The world is slowly moving to an E-Health environment. Computers are becoming an essential part of how health is delivered, just as they are a part of all other aspects of life. Yet the adoption of computers is patchy. In some jurisdictions it is the hospital sector that is highly computerized, and in others it is primary care. This paper examines the adoption of computers in general practice in Australia, and provides a theoretical explanation for the reasons general practices adopted computers, while hospitals did not. The application of Complex Adaptive Systems not only explains the computerization, but provides lessons for others in promoting computers in the health sector.

Keywords
Electronic health records; Computers in general practice; Change and adoption; Primary care; Complex adaptive systems
Background
Understanding the why behind change allows us to better plan and implements change in the future. For this reason the literature on change, and change management, is vast and never ending. Yet no particular model of change suits all situations, and no situation is perfectly suited to a particular change model. Theory construction about change varies from the personal to the structural and the sociological. Maslow’s hierarchy of needs is an example of the first [1], structuration theory the second [2], and Habermas’ theory of communicative action the third [3,4]. The use of social theory allows a deep understanding of the underlying social forces at work, with a view to applying those understandings to different settings.
This paper’s aim is to take an established theory, Complex Adaptive Systems (CAS) and applying to a hitherto untheorised (but not unresearched) area, the adoption of computers in primary care. It uses as a case study the uptake of desktop clinical information systems (CIS) in Australia in the period 1995-2005, a period in which general practitioner computerization went from effectively nil to 100%. What made many thousands of individual, unconnected practices adopt computers, and what might others learn from this? This paper will describe the principles of CAS, and then the adoption of computer systems within Australia, and then explore the linkages.
Complex Adaptive Systems
Isaac Newton was the first to propose that the natural world was like a great big clockwork entity, a place that can be broken down into constituent parts and problems analyzed successfully [5]. This ‘machine like view’, whilst popular during the age of enlightenment, has been inadequate to describe the many complexities of any society. Analyzing change as seen in the real world required new theories to be developed, and CAS is one of these and has been well established as a way of thinking about health [6]. CAS moves away from the view that organizations are like machines, and proposes a more nuanced view of organizational activity.
CAS suggests that it is the relationships between the parts that have significance, and any change must be related to the whole system, rather than the parts. Such a theory allows that the parts are selfmotivating, and are, or can be, responsive. At its most succinct, the principle underlying CAS theory is this: simple agents following simple rules [can] generate amazingly complex structures [7,8].

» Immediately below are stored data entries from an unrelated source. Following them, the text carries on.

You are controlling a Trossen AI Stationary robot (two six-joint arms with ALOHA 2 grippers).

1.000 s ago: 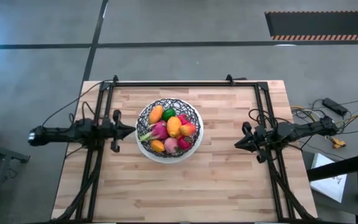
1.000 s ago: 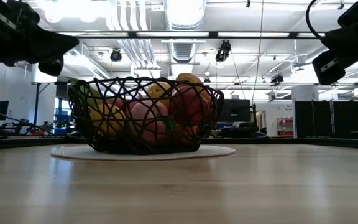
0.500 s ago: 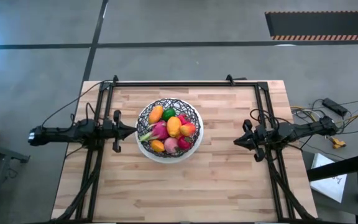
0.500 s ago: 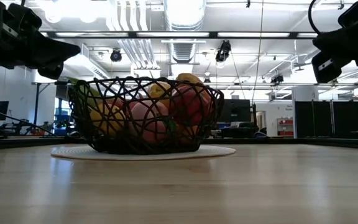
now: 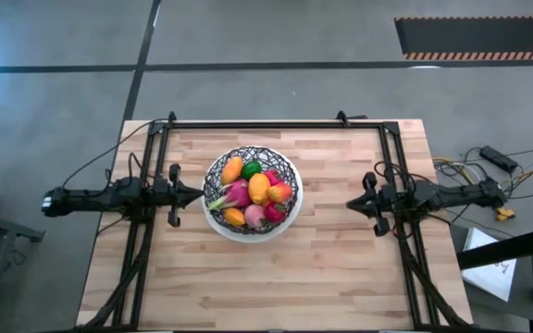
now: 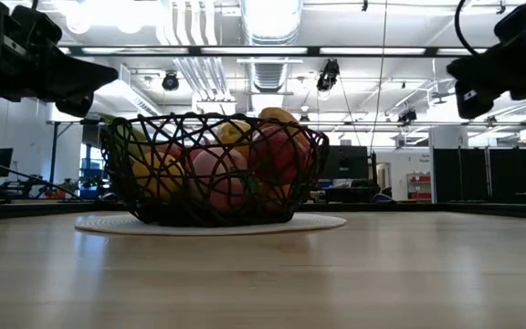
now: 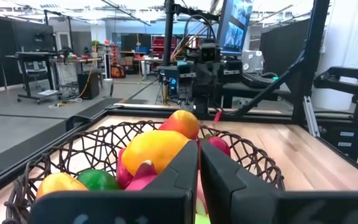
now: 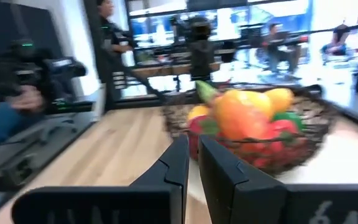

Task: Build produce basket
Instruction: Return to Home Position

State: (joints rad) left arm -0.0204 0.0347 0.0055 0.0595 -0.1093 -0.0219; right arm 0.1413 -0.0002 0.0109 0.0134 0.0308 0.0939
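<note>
The basket, black criss-cross wire over a white round base, stands on the wooden table left of centre. It also shows in the low view. The produce is piled inside it: orange, yellow, red, pink and green pieces, which also show in the left wrist view and the right wrist view. My left gripper hovers shut and empty just left of the basket, pointing at it. My right gripper hovers shut and empty well to the basket's right.
Black frame rails run along the table's far edge and down both sides. Bare wood lies between the basket and my right gripper and along the near side. Cables lie on the floor at the right. People show in the room beyond.
My right gripper has shifted a little toward the table's far edge, staying shut and above the table. The basket and the produce have not moved.
</note>
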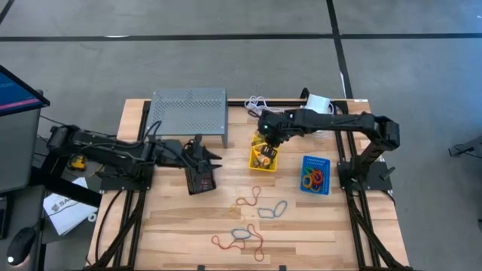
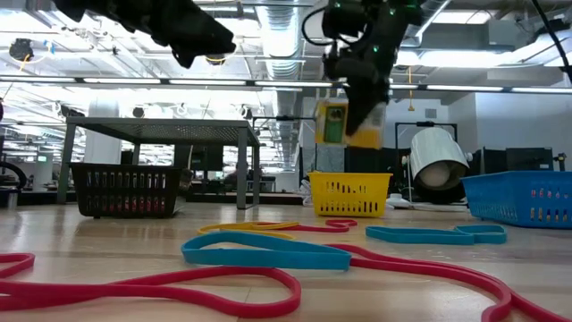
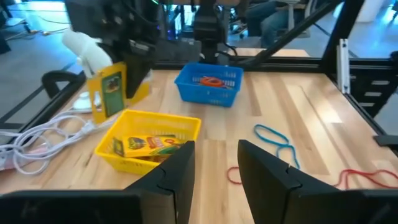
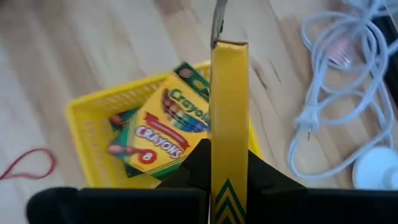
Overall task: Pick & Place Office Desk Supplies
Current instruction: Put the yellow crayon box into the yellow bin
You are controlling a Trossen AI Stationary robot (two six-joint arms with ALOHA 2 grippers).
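Observation:
My right gripper [image 1: 265,140] hangs over the yellow bin [image 1: 254,162] and is shut on a yellow-green crayon box [image 2: 342,122]. Two more crayon boxes [image 4: 163,134] lie inside that bin. The blue bin [image 1: 303,186] at the right holds rubber bands [image 1: 312,178]. My left gripper [image 3: 214,168] stands open and level above the black bin [image 1: 199,182], pointing toward the yellow bin, with nothing between its fingers. Several rubber-band loops [image 1: 260,209] lie flat on the near half of the table. My right gripper pinches the crayon box between its two fingers, one on each broad face, with the box's narrow yellow edge [image 4: 229,124] showing between them. The fingers come slanting down from above. The box stands roughly upright, lifted clear above the yellow bin.
A grey perforated metal stand [image 1: 190,113] sits at the far left of the table. White cable [image 1: 260,103] and a white cylinder [image 1: 318,102] lie behind the yellow bin. Red and blue loops [image 2: 268,252] lie near the front edge.

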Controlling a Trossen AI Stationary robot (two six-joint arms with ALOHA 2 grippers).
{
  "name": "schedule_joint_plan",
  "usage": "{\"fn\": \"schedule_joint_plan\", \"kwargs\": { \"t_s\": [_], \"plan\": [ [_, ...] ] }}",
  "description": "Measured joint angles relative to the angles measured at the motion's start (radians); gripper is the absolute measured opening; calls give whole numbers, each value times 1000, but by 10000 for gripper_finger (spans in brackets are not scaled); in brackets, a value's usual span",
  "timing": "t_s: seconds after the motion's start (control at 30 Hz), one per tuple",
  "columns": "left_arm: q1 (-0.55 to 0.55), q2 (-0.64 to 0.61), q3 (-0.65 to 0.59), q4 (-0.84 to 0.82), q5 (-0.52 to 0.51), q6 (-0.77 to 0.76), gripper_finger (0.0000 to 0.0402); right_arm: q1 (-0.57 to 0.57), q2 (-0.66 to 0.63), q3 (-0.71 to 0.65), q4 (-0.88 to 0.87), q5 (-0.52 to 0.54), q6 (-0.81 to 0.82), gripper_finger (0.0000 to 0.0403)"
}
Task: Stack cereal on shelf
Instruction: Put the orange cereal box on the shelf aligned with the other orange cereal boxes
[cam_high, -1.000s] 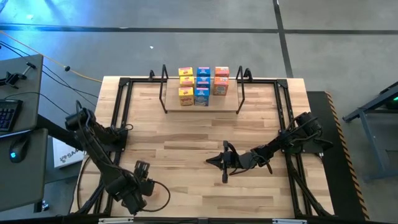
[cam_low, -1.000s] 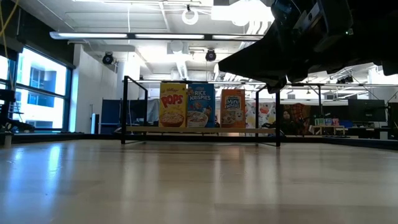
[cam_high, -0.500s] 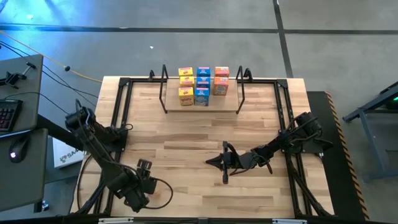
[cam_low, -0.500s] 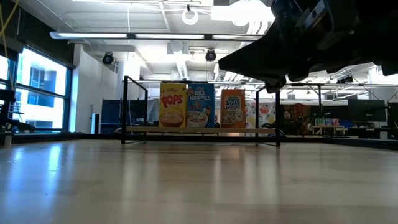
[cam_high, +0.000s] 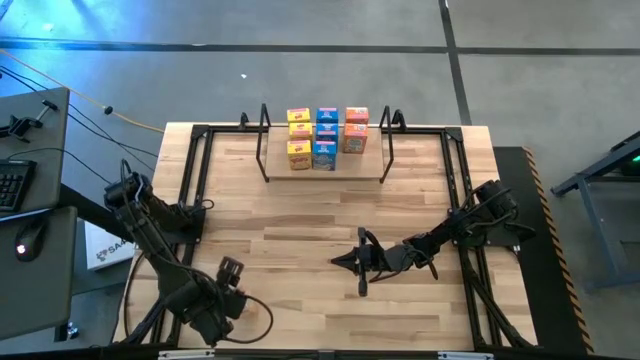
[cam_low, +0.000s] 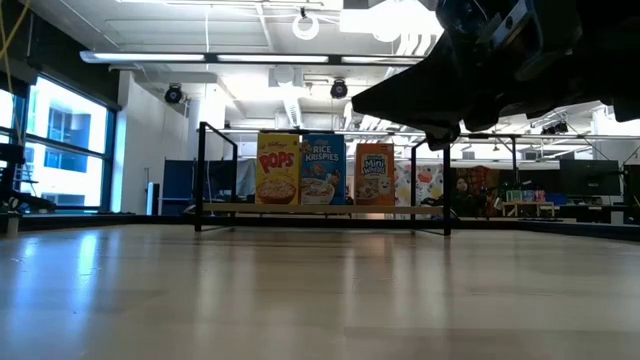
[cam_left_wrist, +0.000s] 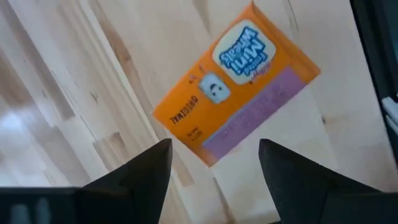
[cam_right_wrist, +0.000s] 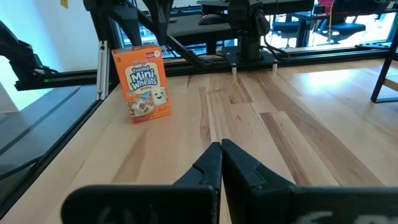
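One orange cereal box (cam_right_wrist: 142, 81) stands upright on its bottom end on the tabletop, toward the near left corner. In the left wrist view the same box (cam_left_wrist: 236, 81) lies just beyond my left gripper (cam_left_wrist: 214, 168), which is open above it and touches nothing. My left gripper (cam_high: 238, 298) hovers there at the end of the left arm. My right gripper (cam_high: 345, 260) is shut and empty over the middle of the table. On the shelf (cam_high: 325, 168) at the far edge stand the other cereal boxes (cam_high: 324, 135) in yellow, blue and orange rows.
A black metal frame (cam_high: 196, 180) runs along the table's left and right sides. The shelf's upright wire loops (cam_high: 265, 140) close off both of its ends. A bare stretch of wooden tabletop (cam_high: 290, 220) lies between the shelf and the two grippers.
The left arm has shifted slightly over the near left corner while its gripper stays above the orange box. The right arm has hardly moved.
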Motion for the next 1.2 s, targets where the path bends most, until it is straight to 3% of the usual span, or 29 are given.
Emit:
{"fn": "schedule_joint_plan", "kwargs": {
  "t_s": [0.33,0.53,0.7,0.87,1.2],
  "plan": [
    [28,0,0,25,-62,172,237,-2,0,0,-1,3,1,0],
    [28,0,0,34,-52,164,237,-2,0,0,-1,6,7,0],
    [27,0,0,80,-37,66,231,-2,0,0,-1,6,21,0],
    [23,0,0,80,-63,-111,200,-2,0,35,-24,2,20,0],
    [-2,0,0,139,-106,-331,150,-2,0,240,-336,-43,71,2]
  ]
}}
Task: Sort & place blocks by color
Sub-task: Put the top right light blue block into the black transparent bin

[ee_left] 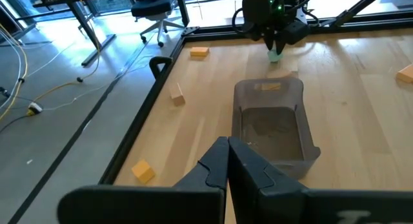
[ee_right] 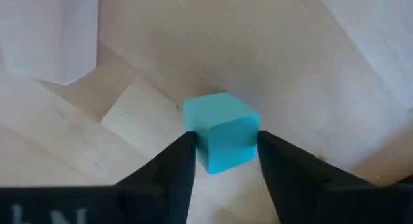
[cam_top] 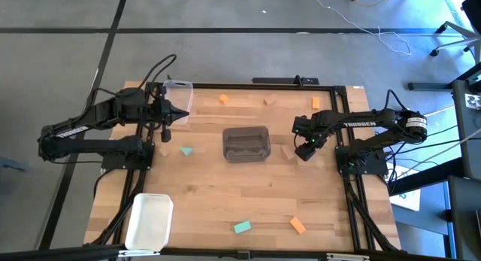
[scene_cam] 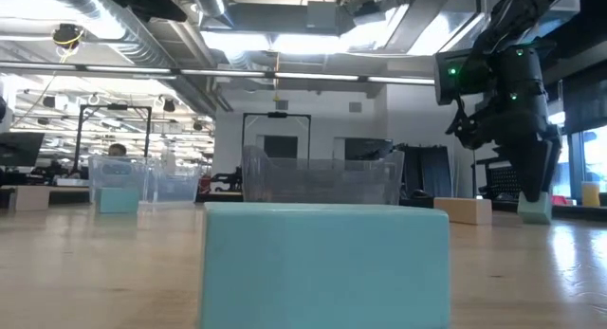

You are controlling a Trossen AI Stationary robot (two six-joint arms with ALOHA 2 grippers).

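Observation:
My right gripper (cam_top: 305,150) is to the right of the grey clear bin (cam_top: 246,143), pointing down, shut on a teal block (ee_right: 222,140). The same block shows below its fingers in the low view (scene_cam: 536,211) and in the left wrist view (ee_left: 275,55). A tan block (cam_top: 286,152) lies flat beside it. My left gripper (cam_top: 177,114) is shut and touches nothing; it hovers by the clear bin (cam_top: 179,95) at the far left. Loose blocks lie flat on the table: orange (cam_top: 223,100), (cam_top: 316,103), (cam_top: 297,226), teal (cam_top: 186,151), (cam_top: 242,227), tan (cam_top: 270,101), (cam_top: 165,149). My right gripper pinches the teal block between its two fingers, one on each of two opposite side faces (ee_right: 193,143), coming from above and pointing down. The block's top face and one side face show between the fingers. Whether its underside is clear of the table, I cannot tell.
A white bin (cam_top: 149,220) sits at the near left corner. The grey clear bin stands mid-table, between the arms. A black frame (cam_top: 349,125) runs along the table's edges. Open wood lies in front of the grey bin. A teal block (scene_cam: 322,263) fills the low view's foreground.

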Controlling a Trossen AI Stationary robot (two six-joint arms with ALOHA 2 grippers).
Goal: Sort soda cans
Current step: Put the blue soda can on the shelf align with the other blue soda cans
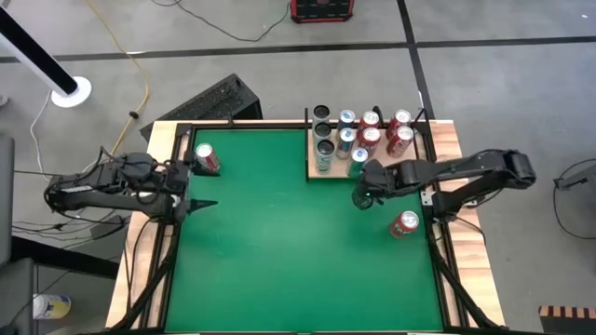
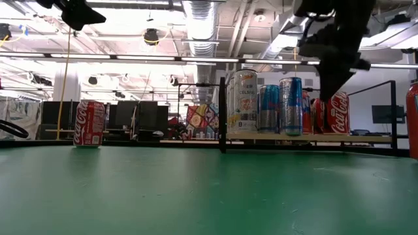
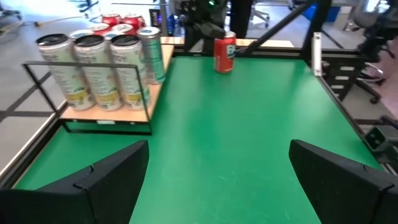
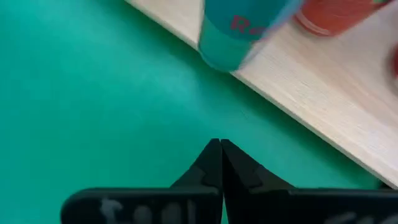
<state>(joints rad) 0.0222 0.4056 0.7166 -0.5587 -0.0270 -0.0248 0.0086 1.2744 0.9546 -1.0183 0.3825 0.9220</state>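
The right gripper point(image 4: 219, 163) hangs pinched shut, empty. Just ahead stands a teal can point(image 4: 239, 31) on the wooden tray point(image 4: 323, 93). A swing forward could topple it.

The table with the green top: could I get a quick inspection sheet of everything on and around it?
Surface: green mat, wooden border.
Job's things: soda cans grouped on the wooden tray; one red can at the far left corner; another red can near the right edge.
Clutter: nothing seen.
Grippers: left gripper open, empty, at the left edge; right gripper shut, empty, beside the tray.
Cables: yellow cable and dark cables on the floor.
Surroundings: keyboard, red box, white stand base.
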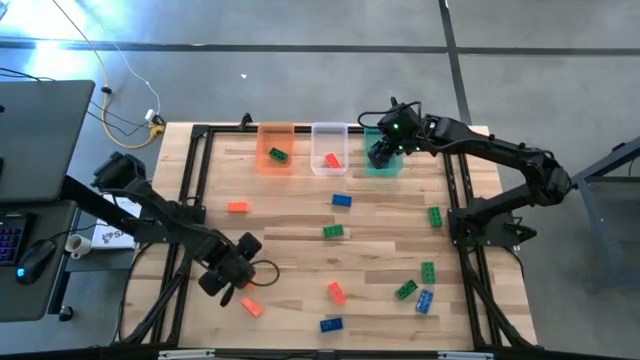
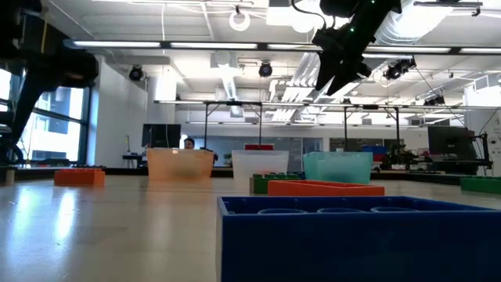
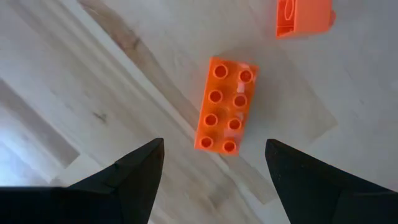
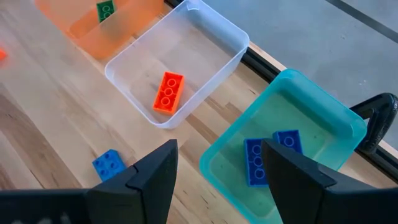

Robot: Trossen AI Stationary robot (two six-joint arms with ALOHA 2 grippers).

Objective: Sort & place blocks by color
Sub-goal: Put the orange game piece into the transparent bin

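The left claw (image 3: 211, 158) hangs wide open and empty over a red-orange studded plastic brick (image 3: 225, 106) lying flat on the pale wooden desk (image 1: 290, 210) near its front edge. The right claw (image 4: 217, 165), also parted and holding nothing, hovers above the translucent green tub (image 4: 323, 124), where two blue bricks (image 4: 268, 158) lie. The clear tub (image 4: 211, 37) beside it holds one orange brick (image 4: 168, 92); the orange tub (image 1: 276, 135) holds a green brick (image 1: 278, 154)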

An analogy to understand this is to look at the process of birds forming a flock. The traditional understanding is that there is a leader, a champion, and the birds are following the leader. Such ‘champion’ theory pervades change management theory as well. This theory suits the hierarchical model that dominates much management and hospital thinking. However, One study showed that flocking behaviour could be modeled using three simple rules for each individual bird in the flock [9]:
1. Each bird must maintain a minimum distance from other objects in the environment, including other birds.
2. Each bird must match velocities with other Birds in the neighbourhood.
3. Each bird must move towards the perceived centre of mass of the Birds in the neighbourhood.
When each Bird follows these rules, you get a flock. There is no leader, no overall plan, and no ‘collective intention’. No individual bird necessarily understands the concept of the ‘flock’ of which it is part. Nevertheless, these rules, operating individually and at an entirely local level, are sufficient to produce globally coherent patterns that look as if someone, or at any rate something, is directing them. So, it is the relationships that exist between each bird, and the simple rules that apply, that create a complex, yet beautiful system. The central thesis is that complex systems consist of elements following simple rules, unaware of the complexity they are producing, and making no reference to any centralized blueprint. Yet complex systems they do produce.
In addition to these rules that the individual in the system follow is the concept of attractors, external forces that can drive the individual elements of the system. These attractors can be structural, or moral, or ethical [10], a model that applies well in health. The combination of these often tacit rules and attractors allows the creation of a harmonious system independent of the motivations of the individual component.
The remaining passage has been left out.